Aim of the task: No pictures go into the copy. Write out every line below exactly.

Collected material:
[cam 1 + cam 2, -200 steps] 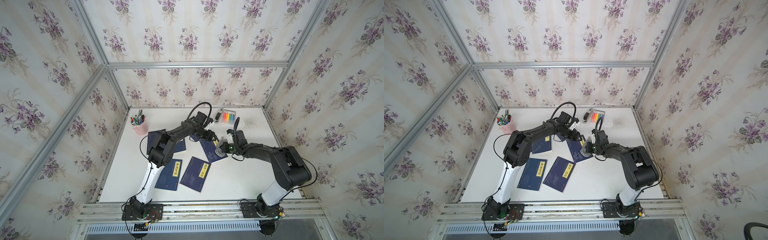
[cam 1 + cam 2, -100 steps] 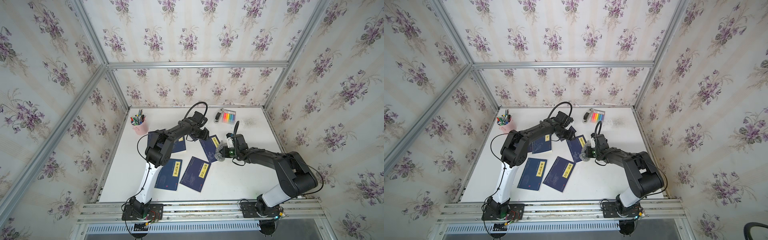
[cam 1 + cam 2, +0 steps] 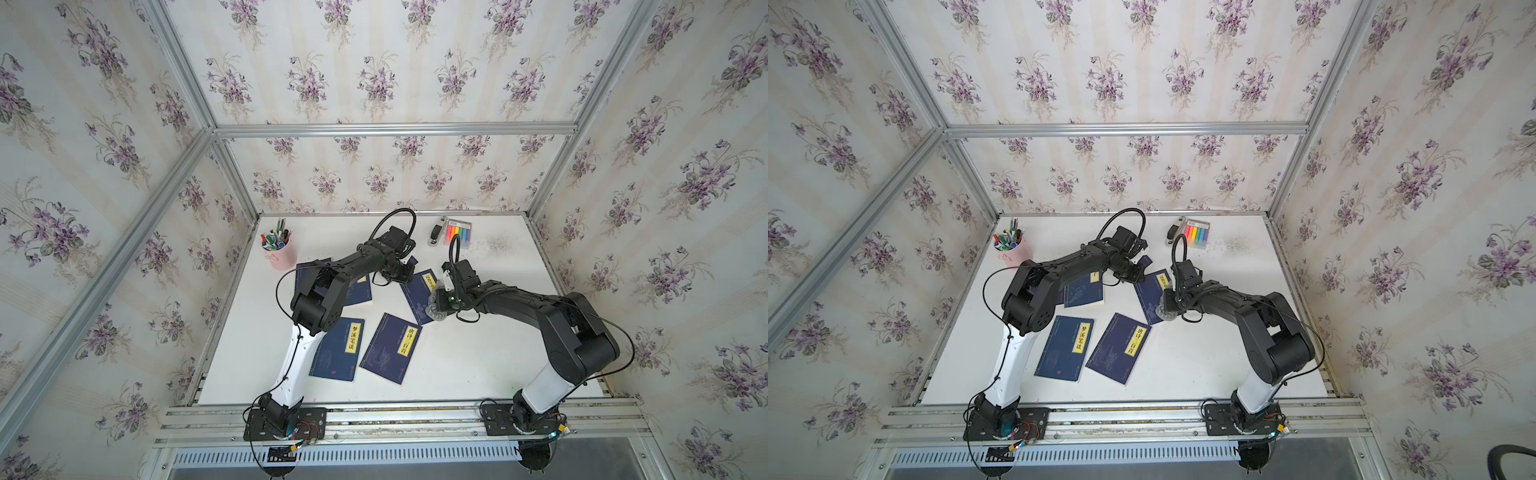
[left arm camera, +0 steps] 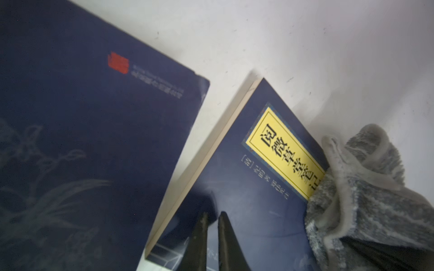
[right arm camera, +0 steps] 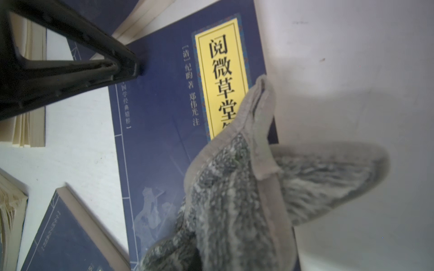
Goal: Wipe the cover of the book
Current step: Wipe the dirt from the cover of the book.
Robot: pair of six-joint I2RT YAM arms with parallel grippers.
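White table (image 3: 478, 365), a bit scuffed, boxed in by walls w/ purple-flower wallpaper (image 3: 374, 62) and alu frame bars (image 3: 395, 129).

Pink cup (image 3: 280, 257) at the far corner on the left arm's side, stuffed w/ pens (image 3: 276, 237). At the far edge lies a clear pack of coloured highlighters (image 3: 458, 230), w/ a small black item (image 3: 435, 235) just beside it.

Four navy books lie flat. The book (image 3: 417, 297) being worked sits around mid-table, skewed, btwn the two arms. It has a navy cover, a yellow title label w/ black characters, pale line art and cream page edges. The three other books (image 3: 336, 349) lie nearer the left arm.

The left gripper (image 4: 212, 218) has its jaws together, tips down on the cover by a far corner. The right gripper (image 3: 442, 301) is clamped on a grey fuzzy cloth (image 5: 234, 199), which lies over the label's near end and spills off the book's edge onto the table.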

Output for this task:
[cam 1 + cam 2, -200 steps] 
[cam 1 + cam 2, -100 steps] 
[cam 1 + cam 2, +0 steps] 
[left arm camera, +0 steps] 
[right arm camera, +0 steps] 
Goal: Wipe the cover of the book
Current step: Wipe the dirt from the cover of the book.
Robot: pair of six-joint I2RT YAM arms with parallel grippers.
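White table (image 3: 478, 365), a bit scuffed, boxed in by walls w/ purple-flower wallpaper (image 3: 374, 62) and alu frame bars (image 3: 395, 129).

Pink cup (image 3: 280, 257) at the far corner on the left arm's side, stuffed w/ pens (image 3: 276, 237). At the far edge lies a clear pack of coloured highlighters (image 3: 458, 230), w/ a small black item (image 3: 435, 235) just beside it.

Four navy books lie flat. The book (image 3: 417, 297) being worked sits around mid-table, skewed, btwn the two arms. It has a navy cover, a yellow title label w/ black characters, pale line art and cream page edges. The three other books (image 3: 336, 349) lie nearer the left arm.

The left gripper (image 4: 212, 218) has its jaws together, tips down on the cover by a far corner. The right gripper (image 3: 442, 301) is clamped on a grey fuzzy cloth (image 5: 234, 199), which lies over the label's near end and spills off the book's edge onto the table.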

This concludes the output for the exercise.